Dr. J. Pete Blair, a professor of criminal justice at Texas State University, is director of the Advanced Law Enforcement Rapid Response Training Center and Diana Hendricks, Director of Communications for ALERRT Center at Texas State University will be speaking at the International Association of Chiefs of Police Conference in Chicago on October 23, followed by The 2015 ALERRT Active Shooter Conference, November 1-4, 2015 at the Embassy Suites Hotel and Convention Center here in San Marcos Texas.

This is the only national conference bridging the law enforcement, Fire and EMS responses to active shooter events.” For the past 13 years the Texas State ALERRT Center has trained more than 80,000 law enforcement officers in 48 states plus Puerto Rico and the District of Columbia with the FBI naming ALERRT their national standard for active shooter response in 2013.

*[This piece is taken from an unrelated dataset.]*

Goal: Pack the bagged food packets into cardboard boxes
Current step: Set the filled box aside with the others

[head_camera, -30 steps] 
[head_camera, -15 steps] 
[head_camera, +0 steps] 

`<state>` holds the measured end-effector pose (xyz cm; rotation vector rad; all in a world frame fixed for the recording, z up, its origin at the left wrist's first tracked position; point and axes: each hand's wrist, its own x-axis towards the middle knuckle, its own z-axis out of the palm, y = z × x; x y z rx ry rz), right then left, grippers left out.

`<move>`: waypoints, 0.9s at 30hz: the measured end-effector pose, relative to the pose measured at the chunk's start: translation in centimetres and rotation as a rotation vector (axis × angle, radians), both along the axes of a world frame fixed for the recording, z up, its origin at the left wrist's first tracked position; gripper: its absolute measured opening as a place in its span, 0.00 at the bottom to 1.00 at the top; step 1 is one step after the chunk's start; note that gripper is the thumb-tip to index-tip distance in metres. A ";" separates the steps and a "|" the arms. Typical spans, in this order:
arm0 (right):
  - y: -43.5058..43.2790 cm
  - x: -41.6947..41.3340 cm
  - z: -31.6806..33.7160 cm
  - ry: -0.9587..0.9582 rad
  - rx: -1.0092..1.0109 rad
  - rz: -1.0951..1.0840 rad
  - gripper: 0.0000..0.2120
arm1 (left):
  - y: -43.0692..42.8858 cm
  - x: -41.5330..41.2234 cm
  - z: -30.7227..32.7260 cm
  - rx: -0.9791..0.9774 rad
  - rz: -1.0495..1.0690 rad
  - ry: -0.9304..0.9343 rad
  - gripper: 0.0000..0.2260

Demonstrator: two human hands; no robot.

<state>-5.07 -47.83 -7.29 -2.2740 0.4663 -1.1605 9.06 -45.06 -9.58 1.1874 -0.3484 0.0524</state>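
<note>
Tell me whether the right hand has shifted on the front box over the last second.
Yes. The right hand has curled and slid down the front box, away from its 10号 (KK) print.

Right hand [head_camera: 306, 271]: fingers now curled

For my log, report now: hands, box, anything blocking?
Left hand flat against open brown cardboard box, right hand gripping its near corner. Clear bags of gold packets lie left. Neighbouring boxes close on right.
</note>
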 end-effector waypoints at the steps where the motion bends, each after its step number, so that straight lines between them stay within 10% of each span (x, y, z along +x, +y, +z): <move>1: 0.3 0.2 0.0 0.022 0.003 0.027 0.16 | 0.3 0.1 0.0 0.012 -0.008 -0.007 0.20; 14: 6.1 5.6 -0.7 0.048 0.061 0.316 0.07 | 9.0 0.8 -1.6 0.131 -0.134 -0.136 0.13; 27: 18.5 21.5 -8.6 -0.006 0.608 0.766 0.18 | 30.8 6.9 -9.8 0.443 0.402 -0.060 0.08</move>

While the U.S. Constitution ensures freedom of the press, preventing legislative restrictions on the press, the movement of No Notoriety and Don’t Name Them is voluntary and luckily has reached every corner of national media from USA Today, New York Times, NPR, CNN, FOX, Houston Chronicle, Newsweek even People magazine’s editor Jess Cagle has taken a stand in support of the No Notoriety/Don’t Name Them platform, stating “will not allow ourselves to be a platform for their messages.”

Just because our digital age is capable of bringing us information faster than ever doesn’t mean it should be delved out carelessly especially with regard to violent crimes.

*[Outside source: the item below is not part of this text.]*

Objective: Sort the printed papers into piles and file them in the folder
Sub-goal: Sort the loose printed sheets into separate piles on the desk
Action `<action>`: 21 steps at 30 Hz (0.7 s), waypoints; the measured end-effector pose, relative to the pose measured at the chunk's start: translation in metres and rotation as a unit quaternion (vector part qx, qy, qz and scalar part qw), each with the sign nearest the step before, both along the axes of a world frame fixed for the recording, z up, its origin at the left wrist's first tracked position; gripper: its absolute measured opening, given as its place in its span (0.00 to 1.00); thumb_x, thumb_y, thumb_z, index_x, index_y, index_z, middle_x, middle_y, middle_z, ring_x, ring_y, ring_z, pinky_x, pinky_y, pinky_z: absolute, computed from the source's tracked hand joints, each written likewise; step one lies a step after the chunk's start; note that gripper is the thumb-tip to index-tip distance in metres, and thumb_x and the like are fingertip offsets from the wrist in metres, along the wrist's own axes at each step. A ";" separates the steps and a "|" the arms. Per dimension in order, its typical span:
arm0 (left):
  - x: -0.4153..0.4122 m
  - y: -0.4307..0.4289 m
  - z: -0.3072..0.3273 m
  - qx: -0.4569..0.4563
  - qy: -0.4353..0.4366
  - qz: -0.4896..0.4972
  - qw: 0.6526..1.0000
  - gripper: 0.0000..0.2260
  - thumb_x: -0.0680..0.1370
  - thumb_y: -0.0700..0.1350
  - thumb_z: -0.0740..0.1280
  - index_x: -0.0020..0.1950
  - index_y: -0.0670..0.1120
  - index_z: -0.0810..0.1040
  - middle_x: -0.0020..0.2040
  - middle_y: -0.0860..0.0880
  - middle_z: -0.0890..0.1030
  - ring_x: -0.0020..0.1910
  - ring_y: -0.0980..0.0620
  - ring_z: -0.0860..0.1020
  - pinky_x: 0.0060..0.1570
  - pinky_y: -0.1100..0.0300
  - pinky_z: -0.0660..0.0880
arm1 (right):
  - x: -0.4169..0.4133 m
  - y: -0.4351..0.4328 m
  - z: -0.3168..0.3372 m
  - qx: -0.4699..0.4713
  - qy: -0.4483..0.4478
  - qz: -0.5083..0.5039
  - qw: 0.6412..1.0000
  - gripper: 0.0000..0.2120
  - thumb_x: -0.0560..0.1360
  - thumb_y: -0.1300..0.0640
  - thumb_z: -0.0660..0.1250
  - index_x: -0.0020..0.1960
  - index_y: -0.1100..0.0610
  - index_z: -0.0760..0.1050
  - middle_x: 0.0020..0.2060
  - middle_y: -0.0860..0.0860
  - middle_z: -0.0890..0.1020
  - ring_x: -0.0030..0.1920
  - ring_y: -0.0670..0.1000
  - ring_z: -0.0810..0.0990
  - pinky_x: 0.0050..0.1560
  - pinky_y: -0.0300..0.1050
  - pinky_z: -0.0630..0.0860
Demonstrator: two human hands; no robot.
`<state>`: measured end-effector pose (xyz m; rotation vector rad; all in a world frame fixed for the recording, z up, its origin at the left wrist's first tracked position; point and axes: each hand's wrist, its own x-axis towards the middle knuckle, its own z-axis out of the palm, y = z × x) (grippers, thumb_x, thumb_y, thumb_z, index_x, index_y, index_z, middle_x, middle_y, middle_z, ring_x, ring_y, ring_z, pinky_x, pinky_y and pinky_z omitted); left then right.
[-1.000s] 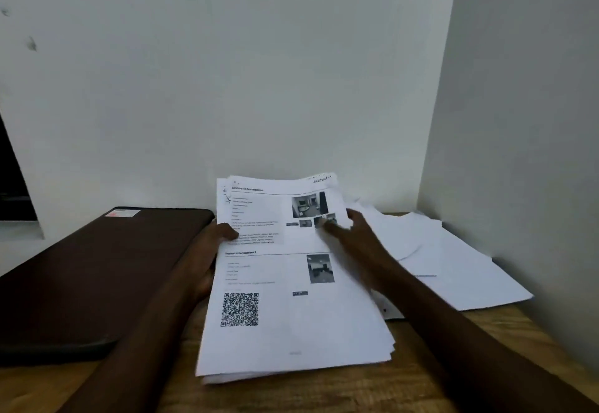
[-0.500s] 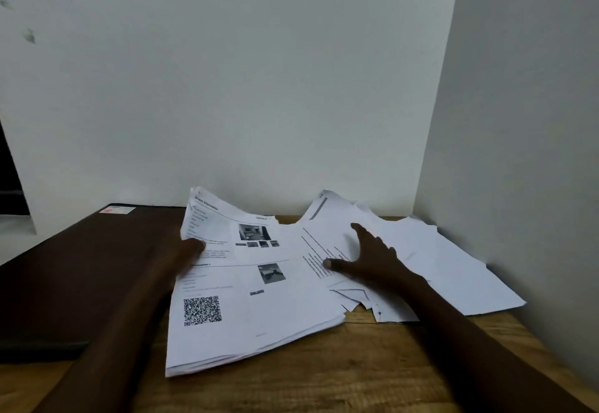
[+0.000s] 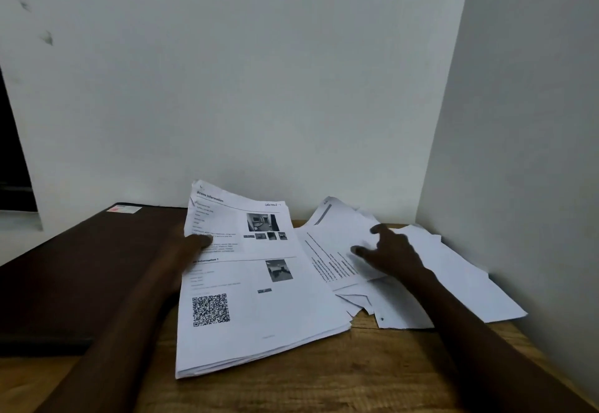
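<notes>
Left hand (image 3: 194,244) grips the stack (image 3: 259,309) by its left edge; the folder (image 3: 81,266) lies just left of it. Right hand (image 3: 392,252), fingers spread and holding nothing, rests on the loose sheets (image 3: 453,276) right of the stack, so it's nearer those.

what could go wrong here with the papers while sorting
The left hand pinches the stack of white printed sheets with a QR code by one edge; its fanned lower sheets could slip apart.
The right hand rests on the loose heap of overlapping white sheets, so it might drag several at once.
</notes>
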<state>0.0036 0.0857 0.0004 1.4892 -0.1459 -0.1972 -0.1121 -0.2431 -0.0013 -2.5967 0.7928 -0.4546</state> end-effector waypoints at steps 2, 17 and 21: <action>0.000 -0.003 -0.001 0.010 -0.011 0.008 1.000 0.13 0.80 0.34 0.60 0.64 0.34 0.73 0.54 0.34 0.80 0.47 0.37 0.79 0.54 0.42 0.76 | -0.003 -0.019 0.010 -0.016 0.002 -0.035 0.999 0.39 0.68 0.36 0.72 0.70 0.55 0.64 0.64 0.57 0.75 0.67 0.59 0.71 0.64 0.52 0.70; 0.007 -0.017 -0.014 0.042 -0.061 -0.010 0.997 0.08 0.80 0.34 0.62 0.47 0.43 0.78 0.42 0.43 0.85 0.39 0.46 0.82 0.47 0.51 0.77 | 0.015 -0.032 0.025 0.156 0.070 0.035 0.985 0.25 0.67 0.46 0.78 0.57 0.56 0.74 0.48 0.52 0.80 0.48 0.53 0.79 0.42 0.42 0.74; 0.001 -0.017 -0.014 0.038 -0.068 -0.024 0.997 0.09 0.80 0.31 0.61 0.50 0.43 0.78 0.52 0.36 0.82 0.49 0.38 0.81 0.58 0.43 0.75 | 0.028 -0.008 0.028 0.026 0.140 0.114 0.983 0.38 0.68 0.45 0.76 0.73 0.54 0.65 0.68 0.51 0.73 0.68 0.55 0.70 0.68 0.49 0.66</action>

Some people feel they need to know or deserve to know and make a case for freedom of speech.

Some people think crimes like this are one in a million and find themselves hooked in front of the saturated coverage as if in suspense during a horror flick convinced not watching the news unfold in real time in every intimate detail would not actually make a difference.

Others think gun control or lack thereof or pervasive violence as a product of economic environment is to blame.

The truth is, everyday there are men and women, someone’s mother, daughter, sister, father, brother and son getting up, going to work as emergency response public servants; police, fire, EMS, SWAT, FBI, with only one objective- to keep you safe.

They keep us all safe and partnered with the vigilant researchers at Texas State and founders and supporters of the Don’t Name Them/No Notoriety campaigns, are on a mission to prevent further unnecessary tragedies.

Who wouldn’t want to be a part of that no matter where you stand on gun control, freedom of speech or economics?

We all know every channel on television is competing with each other for ratings. What do you suppose ratings look like for those stations airing every minute detail of a shooter’s life including helicopter video coverage versus those sources that don’t?

With an increased awareness, involvement and education of ALERRT to every media outlet, all knowing the responsibility they carry in deciding whether or not to give infamy to these villains; Do you think they, the media who chooses to name those names, be held accountable, fined, charged or otherwise?

What if it were your mother, daughter, sister, father, brother, or son on the six o’clock news as a victim or a hero trying to do their job?

Tom and Caren Teves son, Alex, was one of the 12 killed in the movie theater mass shooting in Aurora, Colo. At the time, they were away from home and turned on the television in search of answers about Alex’s fate. “All we kept seeing was the shooter, the shooter, the shooter,” Caren Teves recalls.

So again, if you got that call and turned on the news what do you really care about; a sociopathic killer’s picture, name, Facebook posts or manifesto’s or the conditions of fellow neighbors, family, friends and communities?

What can you do?

With so many media sources, participating and supporting these campaigns you too can help by not aiding in the glorification of shooters by giving them valuable airtime in your living room.

“Don’t share his manifestos, his letters, and his Facebook posts. Be above the sensationalism. Tell the real stories – the stories of the victims, the heroes and the communities who come together to help the families heal.” – Diana Hendricks, Director of Communications The ALERRT Center at Texas State University.